The objective of this study was to analyze the husk of Xanthoceras sorbifolia for its molecular structure and surface chemistry, to investigate its mechanism of surface functional groups, and to validate the feasibility of developing it as multi-purpose material. The husk is modified by immersing its powder into different intensities of acid, alkali, and organic solvents to elucidate their effects on the surface acid oxygen-containing functional groups.

EXPERIMENTAL

Materials

Xanthoceras sorbifolia Bunge shell was collected from Wudan forest farm (42°55′N, 119°01′E), Chifeng, Inner Mongolia, China, where the plant has been cultivated for more than 50 years. The shell was washed with distilled water to remove dirt, dried in an air oven at 105 °C to a constant weight, finely crushed, passed through a 0.9-mm sieve, and stored in plastic bottles for further use. Its basic properties were measured by the following methods, and those results were shown in Table 1.

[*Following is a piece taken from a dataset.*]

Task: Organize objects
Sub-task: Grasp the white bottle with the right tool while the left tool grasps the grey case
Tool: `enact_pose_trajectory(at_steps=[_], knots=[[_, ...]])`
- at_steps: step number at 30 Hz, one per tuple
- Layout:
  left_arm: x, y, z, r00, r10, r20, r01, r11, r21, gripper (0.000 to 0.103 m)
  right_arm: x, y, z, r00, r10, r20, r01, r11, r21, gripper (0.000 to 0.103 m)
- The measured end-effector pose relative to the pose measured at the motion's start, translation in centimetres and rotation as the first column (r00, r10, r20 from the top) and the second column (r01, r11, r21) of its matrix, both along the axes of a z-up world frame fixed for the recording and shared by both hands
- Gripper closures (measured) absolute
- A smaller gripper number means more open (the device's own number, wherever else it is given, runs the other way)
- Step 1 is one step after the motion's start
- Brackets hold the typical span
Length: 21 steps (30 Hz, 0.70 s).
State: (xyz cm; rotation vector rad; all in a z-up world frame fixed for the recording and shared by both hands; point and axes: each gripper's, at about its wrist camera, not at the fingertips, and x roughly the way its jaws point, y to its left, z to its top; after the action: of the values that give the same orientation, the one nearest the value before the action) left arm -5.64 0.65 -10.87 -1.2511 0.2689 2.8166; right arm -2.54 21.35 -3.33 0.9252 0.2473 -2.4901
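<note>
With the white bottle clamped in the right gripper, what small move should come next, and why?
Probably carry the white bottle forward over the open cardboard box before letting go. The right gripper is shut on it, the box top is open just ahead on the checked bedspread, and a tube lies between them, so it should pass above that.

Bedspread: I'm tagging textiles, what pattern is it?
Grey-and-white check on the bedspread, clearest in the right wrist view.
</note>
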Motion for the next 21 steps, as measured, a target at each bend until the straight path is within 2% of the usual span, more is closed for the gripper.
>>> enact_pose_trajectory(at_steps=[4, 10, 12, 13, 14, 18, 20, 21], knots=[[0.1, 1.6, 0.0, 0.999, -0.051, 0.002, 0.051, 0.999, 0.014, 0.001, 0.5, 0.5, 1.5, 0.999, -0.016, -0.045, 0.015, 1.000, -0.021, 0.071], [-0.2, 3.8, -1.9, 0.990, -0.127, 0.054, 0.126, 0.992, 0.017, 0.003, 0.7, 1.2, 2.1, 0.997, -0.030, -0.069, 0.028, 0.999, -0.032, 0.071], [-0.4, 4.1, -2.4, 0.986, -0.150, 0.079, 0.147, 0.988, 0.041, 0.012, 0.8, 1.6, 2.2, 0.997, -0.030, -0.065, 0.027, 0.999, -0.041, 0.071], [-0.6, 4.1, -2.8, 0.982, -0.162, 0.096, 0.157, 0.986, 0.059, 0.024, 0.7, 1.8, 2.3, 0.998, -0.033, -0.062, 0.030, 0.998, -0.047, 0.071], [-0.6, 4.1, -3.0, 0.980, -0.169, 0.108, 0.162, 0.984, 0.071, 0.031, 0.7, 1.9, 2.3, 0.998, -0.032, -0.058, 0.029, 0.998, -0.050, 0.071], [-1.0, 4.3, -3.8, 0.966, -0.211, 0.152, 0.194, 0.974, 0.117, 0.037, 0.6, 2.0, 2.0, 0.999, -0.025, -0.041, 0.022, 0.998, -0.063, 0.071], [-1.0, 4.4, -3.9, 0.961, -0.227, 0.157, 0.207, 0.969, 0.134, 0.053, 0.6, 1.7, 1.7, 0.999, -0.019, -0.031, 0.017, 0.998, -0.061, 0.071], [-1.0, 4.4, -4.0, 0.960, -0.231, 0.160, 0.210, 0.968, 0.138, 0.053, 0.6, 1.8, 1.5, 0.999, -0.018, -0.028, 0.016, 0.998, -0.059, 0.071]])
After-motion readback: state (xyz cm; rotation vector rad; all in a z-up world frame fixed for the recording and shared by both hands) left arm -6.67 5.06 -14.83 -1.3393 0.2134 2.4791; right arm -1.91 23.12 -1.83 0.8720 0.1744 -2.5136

The moisture and ash content of the shell were measured according to the standard methods used for food (GB5009.3; GB/T5009.4-2003). Its bulk density was determined by the national standard measurement method used for wood-derived activated carbon (GB/T 12496.1-1999). The zero point of charge (pH_pzc) was determined using a procedure similar to that described by Nomanbhay and Palanisamy (2005), and a Prado’s titration method mentioned above was used to calculate the amount of acidic functional groups.

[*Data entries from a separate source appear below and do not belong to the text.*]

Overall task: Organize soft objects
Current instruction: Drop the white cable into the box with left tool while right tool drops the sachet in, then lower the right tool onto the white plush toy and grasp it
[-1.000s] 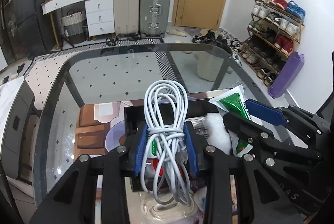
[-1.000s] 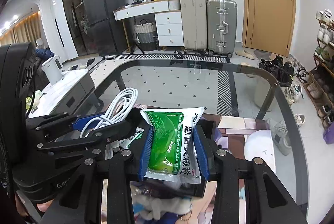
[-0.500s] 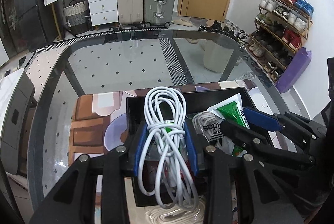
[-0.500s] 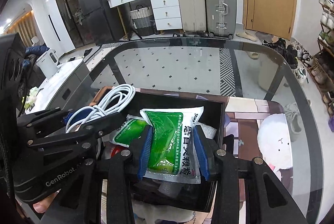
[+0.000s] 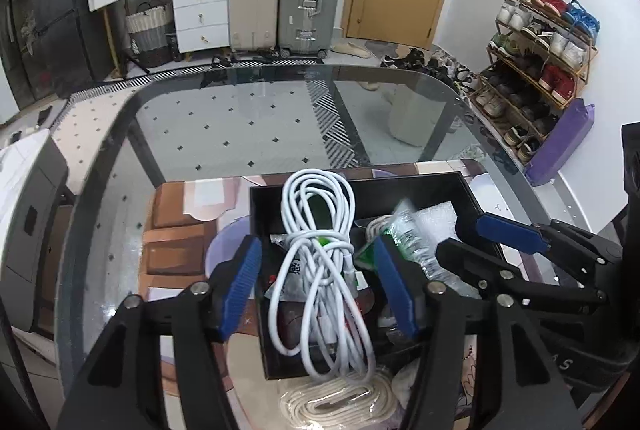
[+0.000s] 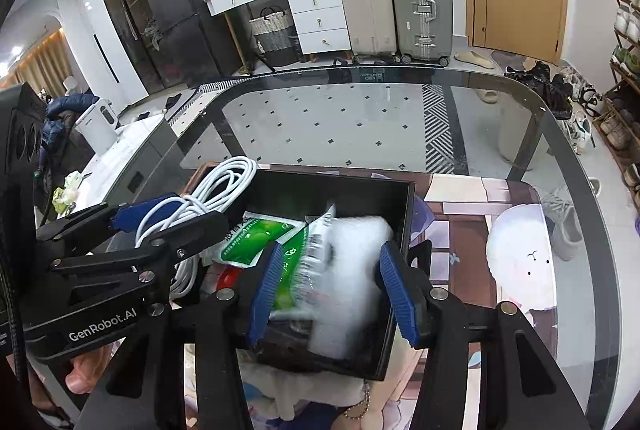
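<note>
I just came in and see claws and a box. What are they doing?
A person is tidying soft things into a black box on a glass table. The left claw is open, and a white cable hangs between its fingers over the box. The right claw is open too; a green packet, blurred, is dropping into the box onto other packets.

white cable (image 5: 316,262), green sachet (image 6: 256,238), black box (image 5: 360,185), blue-padded claws
</note>
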The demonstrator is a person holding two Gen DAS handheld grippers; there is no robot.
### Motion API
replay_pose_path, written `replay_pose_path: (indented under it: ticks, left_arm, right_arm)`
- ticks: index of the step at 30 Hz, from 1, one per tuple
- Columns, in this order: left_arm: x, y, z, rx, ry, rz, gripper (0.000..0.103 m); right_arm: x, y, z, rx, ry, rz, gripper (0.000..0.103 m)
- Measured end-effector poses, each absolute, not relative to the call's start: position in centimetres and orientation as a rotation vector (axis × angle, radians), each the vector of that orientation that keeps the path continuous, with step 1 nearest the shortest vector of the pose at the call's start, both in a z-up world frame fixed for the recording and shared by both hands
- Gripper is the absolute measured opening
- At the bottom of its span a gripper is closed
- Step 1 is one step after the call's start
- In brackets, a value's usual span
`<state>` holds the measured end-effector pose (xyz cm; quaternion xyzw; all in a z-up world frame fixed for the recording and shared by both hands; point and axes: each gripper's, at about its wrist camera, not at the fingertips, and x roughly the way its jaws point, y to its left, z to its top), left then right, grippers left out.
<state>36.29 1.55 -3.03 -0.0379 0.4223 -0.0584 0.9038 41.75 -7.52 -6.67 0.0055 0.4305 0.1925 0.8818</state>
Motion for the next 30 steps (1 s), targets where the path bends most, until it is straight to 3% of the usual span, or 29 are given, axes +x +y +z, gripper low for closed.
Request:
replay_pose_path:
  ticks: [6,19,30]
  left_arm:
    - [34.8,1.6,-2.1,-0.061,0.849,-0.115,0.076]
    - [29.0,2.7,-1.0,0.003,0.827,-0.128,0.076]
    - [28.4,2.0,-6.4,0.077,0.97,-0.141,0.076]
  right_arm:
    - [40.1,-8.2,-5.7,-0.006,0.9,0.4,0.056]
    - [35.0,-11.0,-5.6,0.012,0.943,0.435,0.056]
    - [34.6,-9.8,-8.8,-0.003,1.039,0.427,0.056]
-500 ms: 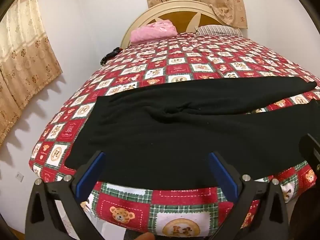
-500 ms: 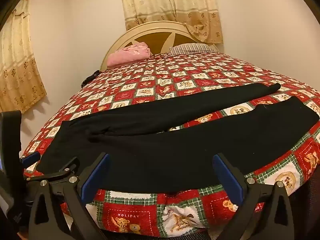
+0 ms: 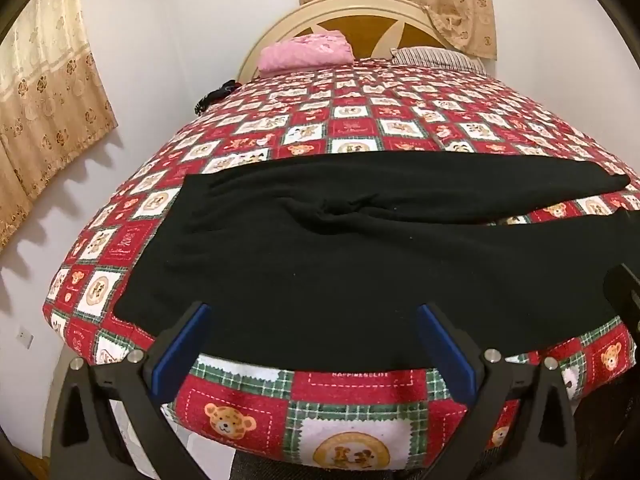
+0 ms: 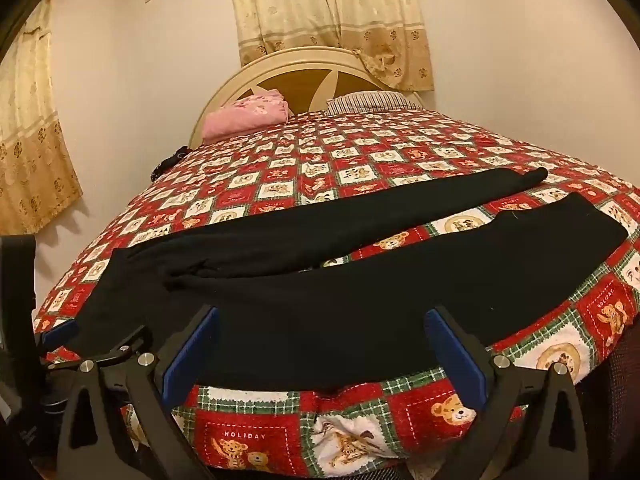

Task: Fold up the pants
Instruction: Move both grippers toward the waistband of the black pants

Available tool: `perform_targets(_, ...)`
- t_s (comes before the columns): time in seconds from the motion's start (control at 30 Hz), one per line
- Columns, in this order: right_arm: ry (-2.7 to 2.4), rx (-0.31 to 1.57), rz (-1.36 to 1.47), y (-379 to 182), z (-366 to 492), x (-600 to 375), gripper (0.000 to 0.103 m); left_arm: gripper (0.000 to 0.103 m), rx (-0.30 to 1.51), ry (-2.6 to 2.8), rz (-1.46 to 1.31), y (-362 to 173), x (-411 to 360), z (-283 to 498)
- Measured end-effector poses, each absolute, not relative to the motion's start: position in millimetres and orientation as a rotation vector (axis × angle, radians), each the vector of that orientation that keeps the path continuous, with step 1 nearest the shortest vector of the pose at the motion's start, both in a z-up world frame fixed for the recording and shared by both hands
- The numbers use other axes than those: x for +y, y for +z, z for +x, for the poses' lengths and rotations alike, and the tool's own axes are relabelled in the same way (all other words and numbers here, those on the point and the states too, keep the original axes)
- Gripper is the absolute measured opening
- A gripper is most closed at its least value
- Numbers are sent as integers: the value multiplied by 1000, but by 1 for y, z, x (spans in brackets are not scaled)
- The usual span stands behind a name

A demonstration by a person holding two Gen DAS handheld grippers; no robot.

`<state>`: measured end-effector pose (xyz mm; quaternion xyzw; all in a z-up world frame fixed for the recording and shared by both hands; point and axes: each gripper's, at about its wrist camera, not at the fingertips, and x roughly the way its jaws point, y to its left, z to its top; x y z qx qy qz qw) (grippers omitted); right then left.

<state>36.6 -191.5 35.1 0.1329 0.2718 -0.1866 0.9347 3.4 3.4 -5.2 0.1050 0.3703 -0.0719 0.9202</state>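
Above the bed's (image 3: 348, 128) near edge, left gripper (image 3: 312, 316) and right gripper (image 4: 322, 320) stand fully open, empty; black pants (image 3: 360, 264) lie flat. Only the right view shows both leg ends.

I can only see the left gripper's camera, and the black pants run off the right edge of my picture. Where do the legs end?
Observer: In the right camera both legs of the pants end on the bedspread, near the bed's right side; neither hangs off.
Operator: Do the legs lie together?
Observer: No. They spread apart toward the cuffs, with a wedge of bedspread showing between them.
Operator: What is the dark thing at my right edge?
Observer: Probably the right gripper; its own camera shows its jaws open, with nothing between them, above the pants' near edge.
Operator: And mine?
Observer: The left gripper appears at that camera's left edge, by the waist end.
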Motion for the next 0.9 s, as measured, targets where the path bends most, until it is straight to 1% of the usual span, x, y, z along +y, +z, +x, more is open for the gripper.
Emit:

Table 1. Basic Properties of Powdered Xanthoceras sorbifolia Shell

BD: Bulk density, MC: Moisture content, AC: Ash content, pH_PZC: Point of zero charge, SAFG: Surface acidic functional groups, CG: Carboxyl group, PHG: Phenolic hydroxyl group, TAFG: Total acidic functional group

XSS Modification

The shell (20 g) was modified by placing 250-mL solutions of HCl, NaOH, acetic acid, and ammonia, each with concentrations 0.1, 0.5, 1, and 2 M, in different 500-mL closed conical flasks. The solid matter was filtered from the mixture after 48 h of agitation at 130 RPM at room temperature and washed with distilled water until it was neutral. Finally, it was dried in an air oven at 105 °C to constant weight. Controlled trials were conducted by immersing the materials in water simultaneously.

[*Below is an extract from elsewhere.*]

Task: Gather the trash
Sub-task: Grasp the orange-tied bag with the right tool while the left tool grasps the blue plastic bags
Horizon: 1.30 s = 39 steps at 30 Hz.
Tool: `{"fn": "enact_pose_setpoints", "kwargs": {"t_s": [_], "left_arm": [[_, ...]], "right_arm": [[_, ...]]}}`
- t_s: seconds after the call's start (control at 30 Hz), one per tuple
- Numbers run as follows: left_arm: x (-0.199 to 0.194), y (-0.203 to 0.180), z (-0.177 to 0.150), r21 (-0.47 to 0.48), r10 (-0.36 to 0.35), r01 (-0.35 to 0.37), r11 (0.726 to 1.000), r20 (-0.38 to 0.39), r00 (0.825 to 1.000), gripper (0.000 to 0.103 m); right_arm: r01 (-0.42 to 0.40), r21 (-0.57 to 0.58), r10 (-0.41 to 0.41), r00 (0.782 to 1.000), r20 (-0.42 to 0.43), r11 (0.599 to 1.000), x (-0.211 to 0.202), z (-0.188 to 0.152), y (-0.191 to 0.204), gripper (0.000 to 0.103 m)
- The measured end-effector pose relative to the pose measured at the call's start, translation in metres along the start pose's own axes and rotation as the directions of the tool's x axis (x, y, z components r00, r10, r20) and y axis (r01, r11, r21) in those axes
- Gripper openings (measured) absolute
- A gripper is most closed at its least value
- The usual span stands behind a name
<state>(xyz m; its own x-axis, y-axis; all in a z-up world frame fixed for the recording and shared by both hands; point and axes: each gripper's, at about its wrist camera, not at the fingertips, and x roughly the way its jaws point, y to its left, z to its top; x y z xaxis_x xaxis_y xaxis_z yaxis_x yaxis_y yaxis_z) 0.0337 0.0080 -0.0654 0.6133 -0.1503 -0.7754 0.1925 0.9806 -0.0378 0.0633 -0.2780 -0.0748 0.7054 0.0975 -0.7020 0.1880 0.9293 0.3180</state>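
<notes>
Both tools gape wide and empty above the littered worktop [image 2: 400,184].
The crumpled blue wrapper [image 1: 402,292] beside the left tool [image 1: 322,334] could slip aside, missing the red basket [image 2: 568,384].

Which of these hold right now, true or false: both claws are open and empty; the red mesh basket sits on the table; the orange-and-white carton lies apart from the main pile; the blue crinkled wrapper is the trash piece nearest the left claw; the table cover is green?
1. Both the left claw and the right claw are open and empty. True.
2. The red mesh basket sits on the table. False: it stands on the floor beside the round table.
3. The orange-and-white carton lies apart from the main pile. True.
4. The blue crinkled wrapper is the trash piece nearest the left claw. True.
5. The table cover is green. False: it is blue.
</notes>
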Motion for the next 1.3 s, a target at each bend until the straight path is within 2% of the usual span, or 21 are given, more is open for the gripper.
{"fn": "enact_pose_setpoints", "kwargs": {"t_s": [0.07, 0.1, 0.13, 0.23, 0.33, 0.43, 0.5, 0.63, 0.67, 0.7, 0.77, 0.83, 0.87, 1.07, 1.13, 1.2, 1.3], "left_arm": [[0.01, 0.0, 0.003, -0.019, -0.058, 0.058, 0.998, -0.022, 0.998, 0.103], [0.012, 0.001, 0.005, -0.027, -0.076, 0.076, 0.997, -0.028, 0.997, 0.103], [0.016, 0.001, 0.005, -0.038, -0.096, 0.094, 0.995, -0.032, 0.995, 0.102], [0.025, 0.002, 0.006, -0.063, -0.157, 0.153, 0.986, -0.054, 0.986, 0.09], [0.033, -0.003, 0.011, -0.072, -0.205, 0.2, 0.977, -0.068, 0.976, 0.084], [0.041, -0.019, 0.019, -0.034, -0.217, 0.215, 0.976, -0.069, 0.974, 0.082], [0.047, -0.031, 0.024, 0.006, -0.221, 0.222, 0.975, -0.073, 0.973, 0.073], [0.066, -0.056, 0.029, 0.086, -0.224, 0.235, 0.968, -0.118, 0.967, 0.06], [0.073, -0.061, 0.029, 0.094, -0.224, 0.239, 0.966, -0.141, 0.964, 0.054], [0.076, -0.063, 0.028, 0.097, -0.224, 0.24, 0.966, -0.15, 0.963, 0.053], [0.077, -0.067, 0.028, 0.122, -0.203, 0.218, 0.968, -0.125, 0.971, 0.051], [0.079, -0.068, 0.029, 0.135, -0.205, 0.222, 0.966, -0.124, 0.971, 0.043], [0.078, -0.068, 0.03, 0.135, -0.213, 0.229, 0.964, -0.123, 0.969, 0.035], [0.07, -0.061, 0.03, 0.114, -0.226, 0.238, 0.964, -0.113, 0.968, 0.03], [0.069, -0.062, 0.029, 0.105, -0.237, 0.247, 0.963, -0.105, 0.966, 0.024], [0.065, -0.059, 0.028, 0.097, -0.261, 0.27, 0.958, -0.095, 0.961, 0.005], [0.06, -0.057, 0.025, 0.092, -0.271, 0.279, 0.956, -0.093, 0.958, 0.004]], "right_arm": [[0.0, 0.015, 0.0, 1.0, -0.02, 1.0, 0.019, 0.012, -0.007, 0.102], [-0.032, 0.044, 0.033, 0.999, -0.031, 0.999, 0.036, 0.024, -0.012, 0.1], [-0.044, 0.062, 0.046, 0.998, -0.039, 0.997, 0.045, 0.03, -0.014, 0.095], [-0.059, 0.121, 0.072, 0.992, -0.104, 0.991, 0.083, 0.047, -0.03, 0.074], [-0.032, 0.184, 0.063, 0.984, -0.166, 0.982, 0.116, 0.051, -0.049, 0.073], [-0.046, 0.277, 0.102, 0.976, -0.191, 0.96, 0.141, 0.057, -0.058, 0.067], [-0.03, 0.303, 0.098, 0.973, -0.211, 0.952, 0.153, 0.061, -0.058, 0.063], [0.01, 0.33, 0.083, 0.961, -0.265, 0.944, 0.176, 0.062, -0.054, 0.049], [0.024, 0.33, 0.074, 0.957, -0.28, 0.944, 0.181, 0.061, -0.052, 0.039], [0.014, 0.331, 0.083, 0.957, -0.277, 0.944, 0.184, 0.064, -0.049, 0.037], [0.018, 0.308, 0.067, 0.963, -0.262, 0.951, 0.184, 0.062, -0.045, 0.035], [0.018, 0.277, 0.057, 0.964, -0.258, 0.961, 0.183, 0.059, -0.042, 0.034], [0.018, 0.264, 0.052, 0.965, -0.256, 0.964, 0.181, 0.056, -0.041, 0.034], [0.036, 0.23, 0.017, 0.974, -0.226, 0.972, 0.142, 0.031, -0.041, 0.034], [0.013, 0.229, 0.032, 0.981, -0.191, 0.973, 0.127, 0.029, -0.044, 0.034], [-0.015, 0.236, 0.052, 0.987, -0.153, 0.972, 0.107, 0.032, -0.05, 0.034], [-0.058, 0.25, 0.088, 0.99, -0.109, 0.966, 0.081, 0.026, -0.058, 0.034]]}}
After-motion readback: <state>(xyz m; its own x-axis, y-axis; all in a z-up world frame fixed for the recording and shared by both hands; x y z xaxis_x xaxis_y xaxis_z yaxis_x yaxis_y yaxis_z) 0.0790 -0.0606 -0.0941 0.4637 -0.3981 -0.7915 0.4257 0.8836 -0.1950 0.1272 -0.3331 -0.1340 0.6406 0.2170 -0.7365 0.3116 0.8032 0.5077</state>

Functional Group Measurement

The amount of total acidic functional groups was measured using Prado’s titration method with a slight modification (Boehm 1994), updated by replacing direct heating reflux with a constant-temperature ultrasonic water bath (Kang et al. 2012). Briefly, shells (0.1 g) treated with different solvents were placed in different closed conical flasks, which were cleaned of CO₂ by use of a stream of N₂. Then, 20 mL of 0.1 M Ba(OH)₂ solutions were added before shaking the bottle gently to soak the samples. N₂ was bubbled into the bottles again.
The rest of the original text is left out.